数十の仲間たちとともに群れているのか、踊っているのか、あるいは餌場を探しているのか、それは知らないけれど、僕には、何かに追われて逃げ回っているように見えて仕方がなかった。冬眠から目覚めたばかりかもしれない貪欲なコウモリたちは、ちょうど就職活動に追われている僕と同じで、幼児の落書きのように無意味でありながら、彼らなりに意味のある形をさまよっていた。いつか彼女と観た、京都市動植物園のインドオオコウモリはもっと雄大だった。インド南部やスリランカに住むらしい。

コウモリの一羽が止まった京阪三条の八番出口はいつもの迷惑な自転車であふれていて、歩道は半分くらいの面積になってしまっていた。ずいぶん時間が経ったのだろう、午後6時を過ぎて視界はいくぶんか狭くなっている。薄暗がりを流れる鴨川の色はおのずと仄暗くなっており、いくらエントリーシートを書いても、”お祈り”メールが来ていた僕をさらに陰鬱とさせた。
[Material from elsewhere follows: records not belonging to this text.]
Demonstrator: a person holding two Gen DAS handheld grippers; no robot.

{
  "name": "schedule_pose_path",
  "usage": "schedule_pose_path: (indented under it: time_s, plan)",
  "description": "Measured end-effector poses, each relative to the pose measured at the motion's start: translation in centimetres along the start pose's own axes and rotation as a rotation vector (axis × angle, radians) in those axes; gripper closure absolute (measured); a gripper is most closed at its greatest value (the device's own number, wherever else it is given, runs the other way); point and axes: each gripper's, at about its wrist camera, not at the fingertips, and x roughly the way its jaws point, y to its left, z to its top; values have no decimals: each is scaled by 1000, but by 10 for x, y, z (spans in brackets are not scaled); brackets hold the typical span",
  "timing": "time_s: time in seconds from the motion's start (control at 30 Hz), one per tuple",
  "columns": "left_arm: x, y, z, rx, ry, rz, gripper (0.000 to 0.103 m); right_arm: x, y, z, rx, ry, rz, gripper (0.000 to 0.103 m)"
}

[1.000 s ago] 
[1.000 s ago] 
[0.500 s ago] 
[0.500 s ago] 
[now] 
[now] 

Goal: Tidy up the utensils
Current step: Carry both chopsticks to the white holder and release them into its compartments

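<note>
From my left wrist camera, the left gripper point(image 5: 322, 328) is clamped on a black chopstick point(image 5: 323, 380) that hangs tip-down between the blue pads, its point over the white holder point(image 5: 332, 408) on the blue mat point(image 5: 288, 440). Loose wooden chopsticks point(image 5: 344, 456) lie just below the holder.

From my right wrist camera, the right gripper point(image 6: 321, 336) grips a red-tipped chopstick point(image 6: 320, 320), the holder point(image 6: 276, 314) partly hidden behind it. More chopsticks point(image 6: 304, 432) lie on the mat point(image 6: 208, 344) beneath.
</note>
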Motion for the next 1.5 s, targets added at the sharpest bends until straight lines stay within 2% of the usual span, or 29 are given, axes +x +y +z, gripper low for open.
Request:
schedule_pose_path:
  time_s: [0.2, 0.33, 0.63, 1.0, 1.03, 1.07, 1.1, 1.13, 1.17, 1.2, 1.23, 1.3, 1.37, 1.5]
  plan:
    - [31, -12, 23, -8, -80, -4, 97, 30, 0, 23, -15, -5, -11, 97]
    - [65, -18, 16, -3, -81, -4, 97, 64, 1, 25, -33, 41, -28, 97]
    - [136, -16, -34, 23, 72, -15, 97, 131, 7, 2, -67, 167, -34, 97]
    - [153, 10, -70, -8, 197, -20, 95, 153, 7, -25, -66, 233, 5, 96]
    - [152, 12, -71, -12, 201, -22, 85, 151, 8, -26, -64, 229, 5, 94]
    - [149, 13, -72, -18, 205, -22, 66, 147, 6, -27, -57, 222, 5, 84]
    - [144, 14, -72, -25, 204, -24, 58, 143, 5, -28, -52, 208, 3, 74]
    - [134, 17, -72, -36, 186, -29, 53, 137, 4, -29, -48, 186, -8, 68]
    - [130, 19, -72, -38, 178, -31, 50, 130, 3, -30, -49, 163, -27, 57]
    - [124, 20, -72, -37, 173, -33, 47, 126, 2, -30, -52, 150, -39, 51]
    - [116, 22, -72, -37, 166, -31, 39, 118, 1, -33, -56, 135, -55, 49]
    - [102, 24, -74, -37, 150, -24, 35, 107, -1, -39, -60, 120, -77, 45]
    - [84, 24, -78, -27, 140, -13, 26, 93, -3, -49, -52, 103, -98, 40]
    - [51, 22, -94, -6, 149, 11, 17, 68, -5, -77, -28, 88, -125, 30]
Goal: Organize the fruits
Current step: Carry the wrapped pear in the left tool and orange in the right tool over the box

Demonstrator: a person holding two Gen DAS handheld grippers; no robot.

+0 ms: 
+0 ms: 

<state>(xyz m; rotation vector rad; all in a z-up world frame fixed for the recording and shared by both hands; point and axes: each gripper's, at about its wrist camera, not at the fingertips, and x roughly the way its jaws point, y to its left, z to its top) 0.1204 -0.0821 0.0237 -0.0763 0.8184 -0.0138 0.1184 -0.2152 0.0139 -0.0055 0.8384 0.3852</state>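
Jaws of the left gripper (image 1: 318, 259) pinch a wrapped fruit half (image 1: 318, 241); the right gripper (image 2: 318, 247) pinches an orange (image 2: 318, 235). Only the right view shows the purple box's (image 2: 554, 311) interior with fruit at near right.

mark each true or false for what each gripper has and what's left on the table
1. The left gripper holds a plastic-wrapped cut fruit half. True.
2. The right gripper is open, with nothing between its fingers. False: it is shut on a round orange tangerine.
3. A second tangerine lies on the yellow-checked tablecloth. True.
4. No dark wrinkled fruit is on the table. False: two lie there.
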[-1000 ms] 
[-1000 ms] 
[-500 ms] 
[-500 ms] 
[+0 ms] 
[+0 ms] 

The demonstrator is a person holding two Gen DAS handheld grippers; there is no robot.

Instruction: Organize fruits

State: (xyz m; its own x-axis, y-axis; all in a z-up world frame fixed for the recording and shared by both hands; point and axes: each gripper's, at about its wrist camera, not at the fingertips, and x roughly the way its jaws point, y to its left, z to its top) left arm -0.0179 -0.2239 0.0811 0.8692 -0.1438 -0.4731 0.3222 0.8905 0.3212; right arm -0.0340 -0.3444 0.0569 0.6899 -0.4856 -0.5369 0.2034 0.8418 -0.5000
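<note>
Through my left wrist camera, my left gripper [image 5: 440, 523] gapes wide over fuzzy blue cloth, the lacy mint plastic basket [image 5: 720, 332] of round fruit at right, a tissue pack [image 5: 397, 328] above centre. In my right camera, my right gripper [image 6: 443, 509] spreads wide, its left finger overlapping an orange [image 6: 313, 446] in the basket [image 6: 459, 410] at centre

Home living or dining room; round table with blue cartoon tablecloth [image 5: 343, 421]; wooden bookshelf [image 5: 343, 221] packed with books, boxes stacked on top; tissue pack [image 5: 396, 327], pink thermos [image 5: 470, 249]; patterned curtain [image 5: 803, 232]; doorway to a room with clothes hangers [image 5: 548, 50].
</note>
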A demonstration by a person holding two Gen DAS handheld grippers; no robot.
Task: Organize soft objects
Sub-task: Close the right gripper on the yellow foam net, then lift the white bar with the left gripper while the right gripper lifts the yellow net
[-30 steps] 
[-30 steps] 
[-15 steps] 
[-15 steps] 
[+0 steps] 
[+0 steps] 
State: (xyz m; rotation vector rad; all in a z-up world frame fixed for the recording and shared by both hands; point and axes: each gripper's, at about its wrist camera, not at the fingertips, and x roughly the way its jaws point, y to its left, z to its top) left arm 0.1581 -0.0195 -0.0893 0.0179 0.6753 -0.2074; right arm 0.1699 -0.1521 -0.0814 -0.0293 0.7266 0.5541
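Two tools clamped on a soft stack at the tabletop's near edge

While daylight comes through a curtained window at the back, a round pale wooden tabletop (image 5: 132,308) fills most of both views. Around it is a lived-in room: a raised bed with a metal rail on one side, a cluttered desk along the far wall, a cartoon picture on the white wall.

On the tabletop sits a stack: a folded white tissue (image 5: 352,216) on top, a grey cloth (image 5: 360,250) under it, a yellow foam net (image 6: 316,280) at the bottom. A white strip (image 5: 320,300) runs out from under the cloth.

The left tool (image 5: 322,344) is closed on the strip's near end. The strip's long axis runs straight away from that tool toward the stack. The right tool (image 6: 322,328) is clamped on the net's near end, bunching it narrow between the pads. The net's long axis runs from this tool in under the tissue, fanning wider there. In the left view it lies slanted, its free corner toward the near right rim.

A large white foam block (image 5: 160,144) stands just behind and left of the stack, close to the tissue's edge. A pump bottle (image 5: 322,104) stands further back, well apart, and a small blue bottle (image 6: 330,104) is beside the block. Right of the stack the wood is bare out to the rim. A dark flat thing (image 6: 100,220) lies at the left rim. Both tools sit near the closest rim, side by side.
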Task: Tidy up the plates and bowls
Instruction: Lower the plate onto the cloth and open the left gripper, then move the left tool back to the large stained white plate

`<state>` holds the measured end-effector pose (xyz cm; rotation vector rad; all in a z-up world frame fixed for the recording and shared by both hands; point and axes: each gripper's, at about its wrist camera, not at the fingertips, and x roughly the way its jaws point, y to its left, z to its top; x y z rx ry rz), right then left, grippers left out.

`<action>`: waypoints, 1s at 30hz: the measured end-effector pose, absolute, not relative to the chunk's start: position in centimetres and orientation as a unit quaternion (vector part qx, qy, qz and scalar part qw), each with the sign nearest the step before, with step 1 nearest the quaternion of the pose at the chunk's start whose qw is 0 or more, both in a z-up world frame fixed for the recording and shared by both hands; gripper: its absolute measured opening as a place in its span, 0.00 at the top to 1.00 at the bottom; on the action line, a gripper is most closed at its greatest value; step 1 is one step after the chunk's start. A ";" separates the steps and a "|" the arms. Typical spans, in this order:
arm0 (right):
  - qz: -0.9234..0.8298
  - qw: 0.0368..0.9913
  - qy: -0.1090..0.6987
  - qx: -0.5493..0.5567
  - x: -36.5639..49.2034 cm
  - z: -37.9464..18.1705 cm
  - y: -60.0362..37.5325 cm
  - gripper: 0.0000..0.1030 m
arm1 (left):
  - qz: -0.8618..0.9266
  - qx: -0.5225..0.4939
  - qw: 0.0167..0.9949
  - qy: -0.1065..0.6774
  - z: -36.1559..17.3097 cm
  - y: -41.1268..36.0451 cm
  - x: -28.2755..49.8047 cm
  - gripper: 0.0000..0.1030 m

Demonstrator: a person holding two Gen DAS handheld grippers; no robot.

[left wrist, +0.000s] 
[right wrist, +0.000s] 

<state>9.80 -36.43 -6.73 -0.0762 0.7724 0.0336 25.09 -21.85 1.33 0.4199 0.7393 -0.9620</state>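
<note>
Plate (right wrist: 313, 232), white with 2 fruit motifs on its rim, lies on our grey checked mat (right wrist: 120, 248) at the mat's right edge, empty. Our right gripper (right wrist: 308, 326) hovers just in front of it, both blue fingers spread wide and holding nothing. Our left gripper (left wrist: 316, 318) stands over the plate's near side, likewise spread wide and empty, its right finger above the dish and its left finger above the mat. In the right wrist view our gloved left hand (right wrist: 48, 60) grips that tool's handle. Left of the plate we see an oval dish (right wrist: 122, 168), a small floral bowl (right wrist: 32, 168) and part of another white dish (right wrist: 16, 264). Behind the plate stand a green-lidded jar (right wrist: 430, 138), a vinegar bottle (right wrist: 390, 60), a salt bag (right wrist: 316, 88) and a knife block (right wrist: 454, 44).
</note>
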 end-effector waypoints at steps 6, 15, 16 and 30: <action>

ちょうど昨日、薄暑でまだ肌寒い5月というのに、猿股のままで目を覚ました。どうやら、エントリーシートとお祈りメールを前にして、ほんの一行たりとも自己PRを書けずにベットに逃げ込んでしまっていたようだ。大学にある小綺麗なキャリアセンターに行く気持ちにはなれはしなかった。先日、東京の出版社の面接で一緒になった学生は「社会に虹を架ける運動」などと称して地下鉄の駅の階段に、
 「1段で1kcal消費します。エレベーターよりも階段を!」
という社会広告をだしたらしい。写真も持参して、面接官ひとり一人に見せて回っていた。その彼女は、社会的には標準体型なのだろうけれど、僕には小太りに見えていた。その日以来、僕は、絶対に地下鉄では階段を使っていない。何か自分だけの自己PRが欲しかった。

僕にしかできないことは何だろう。
昨日のこと、そして就活と来年、さらにこれからのことを三条駅前で薄らぼんやりと考えていると、ちょうど「北大路バスターミナル」行きのバスが轟音を鳴らして近づいて来た。コウモリが一羽、逃げ出して、さらに数羽が後を追うように逃げ出した。たとえば、インドオオコウモリは、大型バスが来ても逃げ出さないのだろうか。彼らの現地であるスリランカに行けば、なにか自己PRは見つかるのかな。
そんなことを思いつつ、僕は、市バスの狭いシートに座りながら、スマートフォンでインド・スリランカへの旅程を夢想していた。
僕にとって、2020年はどんな一年になるのだろう。